Although intuitive, such movement runs counter to the advocated policy of public avoidance behaviour – and might therefore be viewed as self-interest. As Frederick Chen, based in Wake Forest University, North Carolina, interested in using game theory to model such behaviour noted “it is often assumed that agents (people) are self-interested and seek to maximise their own payoff without regard to the payoffs of other agents.”
Such pandemic and epidemic health concerns are of course not new to cities. The population densities found in cities make them fertile locations for the (relatively) rapid spread of disease, both those associated with human contact and those around poor sanitation.

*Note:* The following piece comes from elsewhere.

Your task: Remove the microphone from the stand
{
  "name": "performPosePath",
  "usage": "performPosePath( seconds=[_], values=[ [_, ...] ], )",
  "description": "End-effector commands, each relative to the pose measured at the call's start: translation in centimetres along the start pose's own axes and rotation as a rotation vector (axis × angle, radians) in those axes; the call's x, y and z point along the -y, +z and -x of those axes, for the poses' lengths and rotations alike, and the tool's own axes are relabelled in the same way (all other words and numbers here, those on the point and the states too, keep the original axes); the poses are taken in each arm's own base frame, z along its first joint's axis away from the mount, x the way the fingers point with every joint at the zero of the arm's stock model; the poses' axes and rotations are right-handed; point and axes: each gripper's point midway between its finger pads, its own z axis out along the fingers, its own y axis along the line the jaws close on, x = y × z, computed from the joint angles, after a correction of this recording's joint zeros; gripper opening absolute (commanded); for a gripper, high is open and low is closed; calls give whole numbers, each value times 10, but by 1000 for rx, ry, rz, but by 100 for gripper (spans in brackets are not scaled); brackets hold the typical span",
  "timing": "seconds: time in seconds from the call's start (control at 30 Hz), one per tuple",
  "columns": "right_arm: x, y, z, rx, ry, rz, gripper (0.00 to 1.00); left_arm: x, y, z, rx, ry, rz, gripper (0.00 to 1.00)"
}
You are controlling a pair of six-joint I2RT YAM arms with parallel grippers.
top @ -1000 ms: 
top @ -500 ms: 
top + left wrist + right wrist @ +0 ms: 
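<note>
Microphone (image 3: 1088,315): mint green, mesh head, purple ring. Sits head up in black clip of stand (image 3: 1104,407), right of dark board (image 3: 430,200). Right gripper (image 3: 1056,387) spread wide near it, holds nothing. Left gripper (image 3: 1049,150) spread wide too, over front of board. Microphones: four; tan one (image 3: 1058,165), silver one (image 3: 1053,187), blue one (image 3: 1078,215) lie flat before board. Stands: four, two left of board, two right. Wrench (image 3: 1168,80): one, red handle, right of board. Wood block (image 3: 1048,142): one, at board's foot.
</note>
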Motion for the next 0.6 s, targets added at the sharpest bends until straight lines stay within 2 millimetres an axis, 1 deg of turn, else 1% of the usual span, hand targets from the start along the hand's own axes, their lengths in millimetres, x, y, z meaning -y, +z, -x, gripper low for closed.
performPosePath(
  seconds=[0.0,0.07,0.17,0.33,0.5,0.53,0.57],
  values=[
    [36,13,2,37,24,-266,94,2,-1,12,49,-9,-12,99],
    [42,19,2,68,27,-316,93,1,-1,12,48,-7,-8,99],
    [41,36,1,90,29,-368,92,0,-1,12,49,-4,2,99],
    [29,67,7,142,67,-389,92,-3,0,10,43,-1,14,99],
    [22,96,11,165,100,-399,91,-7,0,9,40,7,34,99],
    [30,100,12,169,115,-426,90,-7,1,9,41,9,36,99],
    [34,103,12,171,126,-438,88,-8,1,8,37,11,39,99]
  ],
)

The current trend in planning and urban development towards greater densification of the city is undoubtedly going to be questioned more as a result of the spread of Covid-19 (see IFC’s Donagh Horgan’s recent piece of urban density and design). But beyond the issues of urban planning there are deeper issues too about the ways in which many in cities – across the world and not just in the Global South – lack strong ties and roots. This absence leaves them unanchored in moments of crises where others grounded in local communities are able to draw on social capital and bonds to support each other.
Here in the UK, attention has been placed on the flight of urban dwellers to their second homes in more remote locations as a response to the call to isolate. The often strong opposition to such migration has rekindled notions of the ‘white settler’ movement of the 1990s. Then concerns frequently focussed on ‘incomers’ or holiday home owners skewing the housing market, creating dwelling price inflation and making property too expensive for local people. And also the seasonal demand for services that were unsustainable ‘out of season’ when they became ghost towns (Paris, 2010 – Affluence, mobility and second home ownership). Now the concern is about the potential importing of the coronavirus and the possible stress this might put on the often limited local health care facilities.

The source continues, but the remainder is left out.